Ovviamente tra sé e sé esclamerà: Allora sono un “Animale!”. Ma anche qui, ci permetta, poniamo un discreto ma significativo veto, e siamo sicuri che per sua indole non si opporrà: Di certo le appartiene l’aristotelica anima vegetativa: si nutre, si riproduce, è abitato da stimoli primari. Ma si può, in tutta sincerità, andare oltre se non con qualche evidente perplessità? Le rimanenti anime, sempre di aristotelica memoria – quella sensitiva e quella razionale –, richiedono per noi qualcosa di tanto terribile quanto inutile, un qualcosa che preferiamo abiti il meno possibile gli individui che governiamo, e cioè… una coscienza. La coscienza, Caro Minzolini, è consapevolezza di se stessi, è il primo passo per un’autonomia di pensiero – la preghiamo di porre attenzione a queste parole, comprendiamo che possono risultarle complesse, ma solo perché accenniamo a qualcosa che per sua natura non conosce; la coscienza d’aver coscienza è il primo nutrimento dello spirito - e peggio ancora dello spirito libero- è la mammella florida sulla quale morde vorace la bocca affamata del pensiero in erba. E noi, mio caro Augusto, questo nutrimento barbaro lo aborriamo e da anni lavoriamo affinché ogni animo si liofilizzi e atrofizzi alla più utile e meno problematica fonte della mediocrità.
E qui ora arriviamo a lei. Quindi lei cos’è? Non è Vegetale, non è Minerale, non è del tutto animale… cosa mai può essere?
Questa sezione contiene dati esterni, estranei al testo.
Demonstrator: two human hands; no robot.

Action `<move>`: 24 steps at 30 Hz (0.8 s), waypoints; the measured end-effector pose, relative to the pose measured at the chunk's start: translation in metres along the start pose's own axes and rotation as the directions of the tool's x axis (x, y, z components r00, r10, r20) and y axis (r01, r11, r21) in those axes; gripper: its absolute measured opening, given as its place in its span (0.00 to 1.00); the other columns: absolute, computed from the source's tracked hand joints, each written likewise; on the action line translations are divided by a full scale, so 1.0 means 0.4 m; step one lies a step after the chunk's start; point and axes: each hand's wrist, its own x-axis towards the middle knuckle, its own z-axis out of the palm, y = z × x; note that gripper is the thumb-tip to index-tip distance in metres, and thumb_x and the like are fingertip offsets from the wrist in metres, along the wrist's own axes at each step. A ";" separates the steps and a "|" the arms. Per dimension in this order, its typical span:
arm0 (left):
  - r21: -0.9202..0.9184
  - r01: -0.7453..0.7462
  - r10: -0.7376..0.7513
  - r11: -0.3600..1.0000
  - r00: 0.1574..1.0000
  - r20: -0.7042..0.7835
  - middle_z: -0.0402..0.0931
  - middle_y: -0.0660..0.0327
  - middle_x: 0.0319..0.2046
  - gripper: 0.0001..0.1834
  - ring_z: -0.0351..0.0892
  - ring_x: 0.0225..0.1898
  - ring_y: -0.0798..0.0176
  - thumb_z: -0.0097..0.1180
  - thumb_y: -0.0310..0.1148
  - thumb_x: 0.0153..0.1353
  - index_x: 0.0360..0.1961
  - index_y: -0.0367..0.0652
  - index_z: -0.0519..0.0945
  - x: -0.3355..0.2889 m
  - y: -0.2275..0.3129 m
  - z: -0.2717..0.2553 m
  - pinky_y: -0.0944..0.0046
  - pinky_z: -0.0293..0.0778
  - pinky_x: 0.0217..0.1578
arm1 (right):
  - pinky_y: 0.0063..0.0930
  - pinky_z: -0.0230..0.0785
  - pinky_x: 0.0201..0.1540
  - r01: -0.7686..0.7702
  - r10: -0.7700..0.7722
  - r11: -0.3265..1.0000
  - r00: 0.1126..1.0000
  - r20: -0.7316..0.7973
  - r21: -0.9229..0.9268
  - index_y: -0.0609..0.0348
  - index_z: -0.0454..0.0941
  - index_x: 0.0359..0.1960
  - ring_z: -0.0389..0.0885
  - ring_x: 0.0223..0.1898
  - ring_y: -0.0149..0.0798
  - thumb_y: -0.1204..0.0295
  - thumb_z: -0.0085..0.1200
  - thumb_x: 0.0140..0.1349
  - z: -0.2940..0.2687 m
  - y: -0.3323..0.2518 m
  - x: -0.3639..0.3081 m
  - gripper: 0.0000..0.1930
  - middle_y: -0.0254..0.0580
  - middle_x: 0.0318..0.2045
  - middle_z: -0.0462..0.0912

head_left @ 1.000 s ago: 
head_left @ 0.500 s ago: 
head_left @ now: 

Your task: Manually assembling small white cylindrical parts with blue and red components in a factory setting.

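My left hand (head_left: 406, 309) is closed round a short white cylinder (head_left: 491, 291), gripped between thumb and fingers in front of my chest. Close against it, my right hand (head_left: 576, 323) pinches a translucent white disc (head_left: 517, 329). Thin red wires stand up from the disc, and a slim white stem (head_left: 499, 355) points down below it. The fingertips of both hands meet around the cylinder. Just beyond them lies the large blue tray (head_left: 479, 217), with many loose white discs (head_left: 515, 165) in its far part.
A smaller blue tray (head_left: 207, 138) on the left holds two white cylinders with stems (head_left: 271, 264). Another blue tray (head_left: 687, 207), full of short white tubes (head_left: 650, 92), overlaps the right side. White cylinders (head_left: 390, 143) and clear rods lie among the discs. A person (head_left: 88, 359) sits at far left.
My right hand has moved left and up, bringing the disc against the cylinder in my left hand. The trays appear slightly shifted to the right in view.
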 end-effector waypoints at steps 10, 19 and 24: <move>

Lei, caro “Direttore”, non è niente! Non è niente, e badi che per noi non è affatto dir poco. Lei è malleabile, permeabile, aderente, imperturbabile perché sprovvisto di autonomia, riempibile perché preziosamente vuoto. Lei è nel contempo utile e prototipo: utile perché, non avendo alcuna autonomia di pensiero, è solo un mezzo di conduzione, il filo di rame che trasporta incoscientemente energia al nostro scopo, e prototipo perché lei è ( o meglio non è) il primo esempio di ciò che vorremmo che tutti diventassero. Speriamo si riproduca e si moltiplichi per 56 milioni, che il suo serafico , quasi innocente, ebetismo spenga gli sguardi indagatori e autonomi dei suoi spettatori. Insomma che lei sia il “primo tra pari” di un popolo senza personalità.